Par ailleurs, les essais de biodégradation en relation avec l’extractabilité (ou teneur des HAP) dans le sol industriel en fonction du mode d’incubation (batch ou microcosme) ont montré des phases d'augmentation des teneurs en anthracène et phénanthrène extractibles dans ce sol SP auxquelles correspondent aussi des accroissements des peuplements microbiens suivis d'une diminution de ces valeurs. Il semblerait donc que les quantités de HAP (phénanthrène, anthracène et fluoranthène) extractibles augmentent dans une première phase liée à la mise en place de conditions de dégradation favorisant leur extractabilité, soit par biodégradation des matières organiques pièges, soit par production de substances tensio-actives. Cette phase initiale favoriserait leur bio-disponibilité et biodégradation qui se traduisent alors par une diminution de leur teneur dans le milieu (quantités extraites plus faibles) après différents temps et selon le mode d'incubation.

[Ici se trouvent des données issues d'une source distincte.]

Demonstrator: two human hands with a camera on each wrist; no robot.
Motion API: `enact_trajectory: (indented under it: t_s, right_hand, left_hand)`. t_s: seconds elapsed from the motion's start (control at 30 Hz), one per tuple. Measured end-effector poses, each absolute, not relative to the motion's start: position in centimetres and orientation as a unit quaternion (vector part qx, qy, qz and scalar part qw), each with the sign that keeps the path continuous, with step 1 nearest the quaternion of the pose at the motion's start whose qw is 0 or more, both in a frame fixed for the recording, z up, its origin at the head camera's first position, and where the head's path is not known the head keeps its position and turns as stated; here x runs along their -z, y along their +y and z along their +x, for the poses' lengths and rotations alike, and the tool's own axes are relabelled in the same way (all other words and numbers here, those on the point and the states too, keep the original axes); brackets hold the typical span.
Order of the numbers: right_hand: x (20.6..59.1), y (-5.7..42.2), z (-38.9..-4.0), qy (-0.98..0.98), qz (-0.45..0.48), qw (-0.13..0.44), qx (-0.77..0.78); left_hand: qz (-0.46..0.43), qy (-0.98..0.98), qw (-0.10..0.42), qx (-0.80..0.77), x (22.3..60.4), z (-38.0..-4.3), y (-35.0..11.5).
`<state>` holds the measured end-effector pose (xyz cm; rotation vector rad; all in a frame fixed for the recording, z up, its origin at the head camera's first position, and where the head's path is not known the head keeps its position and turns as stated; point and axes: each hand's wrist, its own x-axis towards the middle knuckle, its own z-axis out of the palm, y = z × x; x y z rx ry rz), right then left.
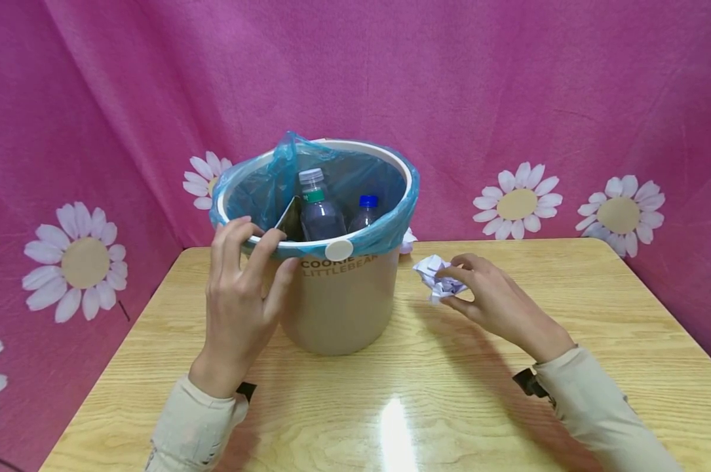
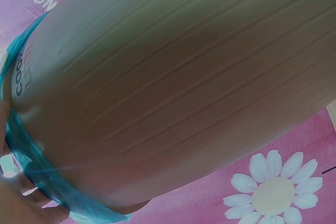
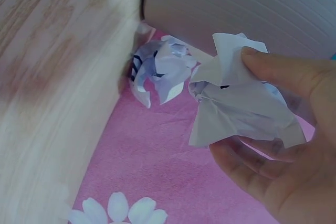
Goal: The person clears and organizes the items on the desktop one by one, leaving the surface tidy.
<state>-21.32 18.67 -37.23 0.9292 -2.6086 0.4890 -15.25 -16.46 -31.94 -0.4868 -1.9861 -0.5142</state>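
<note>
A beige trash bin [image 1: 337, 308] lined with a blue plastic bag [image 1: 411, 203] stands on the wooden table. My left hand [image 1: 243, 282] grips its near left rim, fingers bent over the edge and thumb on the outer side. Inside are a bottle with a clear cap [image 1: 322, 216], a bottle with a blue cap [image 1: 367, 213] and a dark flat piece with a pale edge [image 1: 290, 219]. To the right of the bin, my right hand [image 1: 491, 298] pinches a crumpled sheet of white paper [image 3: 241, 103] between thumb and fingers.
A second crumpled paper ball [image 3: 160, 69] lies behind the bin, near the table's back edge; the head view shows only part of it. Pink cloth [image 1: 449, 98] with white daisies hangs around the table [image 1: 461, 406].
</note>
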Motion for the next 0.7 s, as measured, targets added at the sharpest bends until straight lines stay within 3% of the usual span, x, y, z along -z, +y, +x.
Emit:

Sur un sol industriel pollué, les cinétiques de biodégradation ne peuvent être définis aussi précisément que les cinétiques de désorption-extraction. Des indices de biodégradation, pourraient être établis à partir d'un "invariant" obtenu au cours des extractions. Des relations entre cinétiques d'extraction (ou désorption à l’eau) et biodégradation ne sont pas précisément établies après 4 mois d’incubation du sol en suspension dans l’eau (incubation en batch).

Toutefois la biodégradation déterminée par le suivi des teneurs des HAP suit, au moins en partie, l’ordre de dissolution-extraction à l’eau.

Ce type d'étude devrait être conduit sur un système expérimental mieux contrôlable que le sol industriel pollué dans lequel on observe des ordres de "désorption-extraction" qui, avec l'eau, donne le classement suivant : phénanthrène > fluoranthène > anthracène > chrysène = benzo(k)fluoranthène que l'on retrouve avec les agrégats de la taille des sables et des limons fins. Les autres molécules ne sont pas décelables dans ces extractions à l'eau.

Une étude préliminaire visant à tester le pouvoir absorbant de la matière organique du sol de Bellefontaine (BF), sol assez voisin du sol industriel (SP), a été menée en contaminant le sol BF avec un extrait chloroformique contenant des HAP provenant du sol industriel. La désorption (mise en solution dans l’eau) de ces HAP après 48 h de contamination du sol BF a montré, une forte capacité de rétention de ce sol vis à vis des HAP. En effet, les pourcentages de HAP désorbés par rapport à la quantité initialement introduite étaient relativement faibles : environ 0,06 ; 0,05 ; 0,01 ; 0,36 et 0,002% respectivement, pour le PHE, l’ANT, le FLT, le CHY et le B(k)FLT. L’ordre de "désorption-extraction" trouvé dans le sol industriel (SP) s’est pratiquement manifesté dans le sol contaminé (BF) à l’exception du CHY. Il serait particulièrement intéressant de déterminer plus précisément cette capacité d’adsorption des matières organiques des sols.